The contrast to all these styles is neutral, which is completely devoid of any expression.

Emotionally expressive speech actively uses three types of evaluative vocabulary as an effective means of helping to achieve the desired expressive coloring:

  1. The use of words that have a clear evaluative meaning. This should include words that characterize someone. Also in this category are words that evaluate facts, phenomena, signs and actions.
  2. Words with significant meaning. Their main meaning is often neutral, however, when used in a metaphorical sense, they acquire a rather bright emotional connotation.
  3. Suffixes, the use of which with neutral words allows you to convey a variety of shades of emotions and feelings.

In addition, the generally accepted meaning of words and the associations attached to them have a direct impact on their emotional and expressive coloring.

Expressiveness of speech

Emotional vocabulary.

Language in its communicative function serves not only as a means of expressing thoughts, but also as a means of expressing feelings and will.

When showing and expressing feelings in language, special emotional vocabulary is used, although emotions can be expressed by other linguistic means (affixes, intonation, special syntactic constructions, interjections, etc.)

In emotional vocabulary there are 2 groups.

1. Vocabulary used to denote the feelings, sensations, moods themselves: fear, kindness, pride, anger, rudeness, fun, fear, love, etc.

2.Vocabulary used as a means of expressing assessment from the emotional side, i.e. from the subjective attitude of the speaker: kind, evil, cheerful, affectionate, vile, etc.

Emotions are expressed not only lexically, but also morphologically, i.e. certain suffixes, prefixes whose function is to express a subjective attitude:

grandfather - grandfather

grandma - grandma - grandma - granny, granny

leg - leg - leg.

For adjectives: quiet, dry, dear, very large.

Often words with such suffixes convey affection, contempt, indignation, and disdain.

Typically, emotional vocabulary expresses the positive or negative attitude of the speaker, creating antonymic pairs: kind - evil, good - bad, sweet - lively, etc.

Emotionality in language should not be equated with expressiveness.

These are different phenomena. There is a special emotional vocabulary, but there is no expressive vocabulary in the language.

Expression

– from the Latin expression “expression”; expressiveness - expressiveness, expressive - expressive.

Expression of speech

- this is an increase in expressiveness, an increase in the impact of what is said.

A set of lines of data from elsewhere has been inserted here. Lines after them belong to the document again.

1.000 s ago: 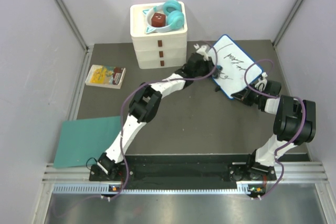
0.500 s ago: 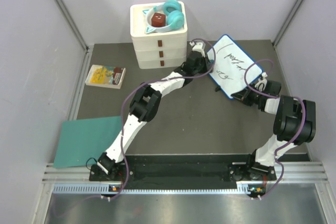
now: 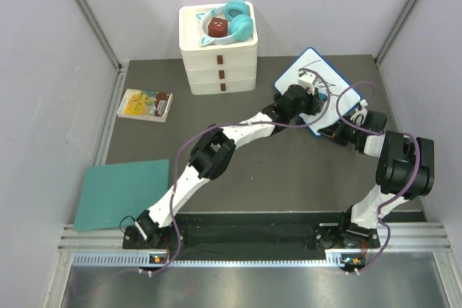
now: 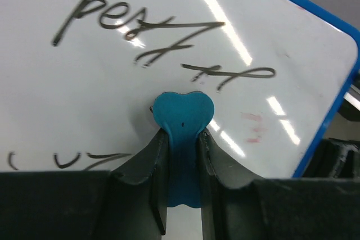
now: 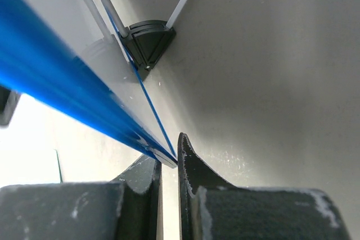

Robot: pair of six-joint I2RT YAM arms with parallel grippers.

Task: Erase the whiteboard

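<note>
The whiteboard [image 3: 312,61] has a blue rim and stands tilted at the back right of the dark table. In the left wrist view its white face [image 4: 112,71] carries black handwriting. My left gripper [image 3: 306,89] is over the board's middle. It [image 4: 183,134] is shut on a small teal eraser [image 4: 183,113], whose rounded tip presses against the board. My right gripper [image 3: 334,132] is at the board's near lower edge. In the right wrist view it [image 5: 170,161] is shut on the board's blue rim [image 5: 56,88], near a black foot [image 5: 147,40].
A white drawer box [image 3: 218,59] stands at the back centre with teal headphones [image 3: 237,21] on top. A yellow booklet [image 3: 145,104] lies at the left. A flat teal sheet [image 3: 123,192] lies at the near left. Grey walls close in both sides.
My left gripper has moved right from the board's left edge onto its middle, with the eraser in it. The right gripper and the board have stayed in place.
</note>
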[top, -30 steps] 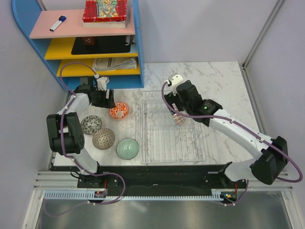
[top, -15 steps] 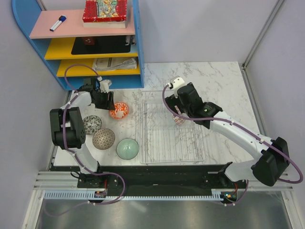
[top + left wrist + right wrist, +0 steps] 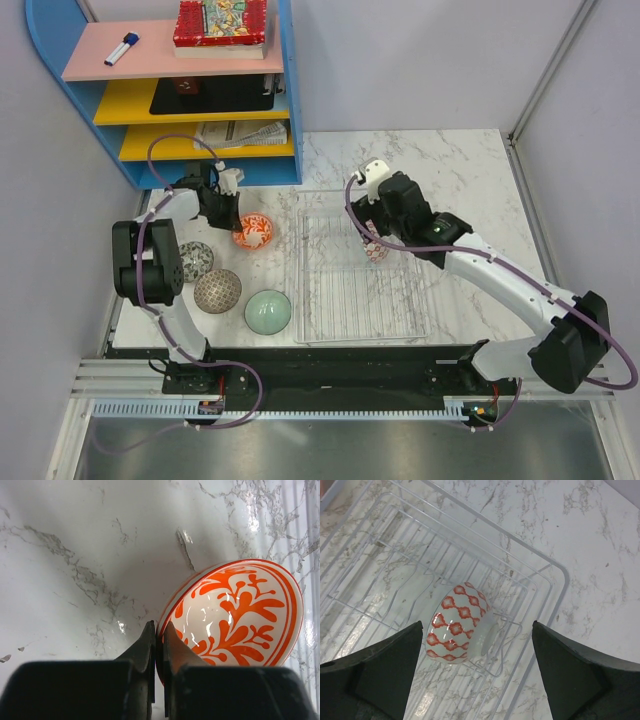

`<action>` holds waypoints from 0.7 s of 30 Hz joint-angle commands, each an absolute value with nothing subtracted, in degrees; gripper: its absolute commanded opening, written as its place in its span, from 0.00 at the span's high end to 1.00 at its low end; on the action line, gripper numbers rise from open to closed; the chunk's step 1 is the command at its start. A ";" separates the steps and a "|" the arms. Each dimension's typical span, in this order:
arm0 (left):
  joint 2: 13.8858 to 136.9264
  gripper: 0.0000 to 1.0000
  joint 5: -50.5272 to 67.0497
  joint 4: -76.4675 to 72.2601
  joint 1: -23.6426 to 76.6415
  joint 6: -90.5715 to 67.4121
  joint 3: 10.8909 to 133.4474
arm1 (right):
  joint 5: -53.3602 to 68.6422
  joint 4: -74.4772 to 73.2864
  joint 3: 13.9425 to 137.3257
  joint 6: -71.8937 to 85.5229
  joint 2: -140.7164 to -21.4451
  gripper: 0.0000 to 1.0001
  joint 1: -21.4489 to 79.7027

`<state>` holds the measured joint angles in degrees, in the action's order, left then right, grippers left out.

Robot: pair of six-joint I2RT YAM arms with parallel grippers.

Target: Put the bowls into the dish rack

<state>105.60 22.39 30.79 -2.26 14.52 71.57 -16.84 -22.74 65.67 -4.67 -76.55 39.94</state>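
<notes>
Glossy grey-veined marble counter [image 3: 450, 170]: left hand [image 3: 159, 635] clenches the rim of a glazed orange-floral bowl [image 3: 235, 615], tilted beside the clear ribbed rack [image 3: 330, 300]. Right hand [image 3: 477, 625] hangs spread over a red-diamond bowl [image 3: 461, 625] lying sideways in it.

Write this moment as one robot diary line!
left gripper: shut on orange bowl rim | right gripper: open over patterned bowl in dish rack | on table: grey bowl, brown bowl, green bowl

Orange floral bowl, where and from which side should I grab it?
Pinch the orange floral bowl by its rim, one jaw inside, one outside, from its far-left edge, as the left gripper does: its mouth faces up, exposing that thin wall.
</notes>
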 commanded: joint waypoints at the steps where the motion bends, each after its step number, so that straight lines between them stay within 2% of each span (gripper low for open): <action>1: 106.18 0.98 22.85 31.03 -1.84 17.22 73.39 | -3.80 -21.27 68.20 -3.27 -73.13 0.03 35.43; 9: 96.69 0.98 34.96 32.60 -1.85 19.34 78.56 | 14.39 -21.71 75.50 8.08 -76.11 0.03 25.50; 12: 93.52 0.98 42.95 33.84 -1.85 18.99 81.20 | 24.30 -20.31 76.11 13.17 -78.13 0.03 24.26; 21: 88.15 0.98 64.13 34.01 -0.71 15.30 82.27 | 41.65 -15.13 76.90 23.88 -82.44 0.02 22.41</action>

Everything that makes speech more vivid, powerful, deeply impressive is expression.

Therefore, the expressiveness of speech

- these are the means that make speech expressive, impactful, visual, impressive.

Expressiveness of speech is expressed by the following means:

1.Individual words and phrases from synonymous words of different evaluative gradations: works a lot - works well, resounding success, huge success, amazing success.

2. Paired synonymous expressions of one concept: a long time ago, young - young.

3. Different synonymous words: grief-adversity, share-happiness, truth-truth, early in the morning, late in the evening.

4. Words with diminutive forms, although these words do not have a diminutive meaning: day, week, year, minute, once.

These words are expressively colored and perform stylistic functions.

Thus, the presence of expressive-emotional coloring of those elements of language that serve as style-forming means is noted.

I. Stylistically neutral (inter-style) vocabulary.

This is a large group of words used in all styles of language. These words perform a nominative function, but have no emotional connotation. These are the following groups of words:

1. words naming specific objects, abstract concepts: fire, water, earth, tree, house...;

2. quality and characteristics of objects: big, beautiful, red...;

3. actions and states: live, be, fly, sleep, write.

ΙΙ.Book vocabulary.

It is divided into scientific, official and business, newspaper and journalistic, and poetic (high).

General signs:

1. basis – interstyle vocabulary;

2. use of words in a direct, generally accepted meaning (except for poetic);

3. The use of colloquial dialect and slang words in a figurative meaning is not allowed.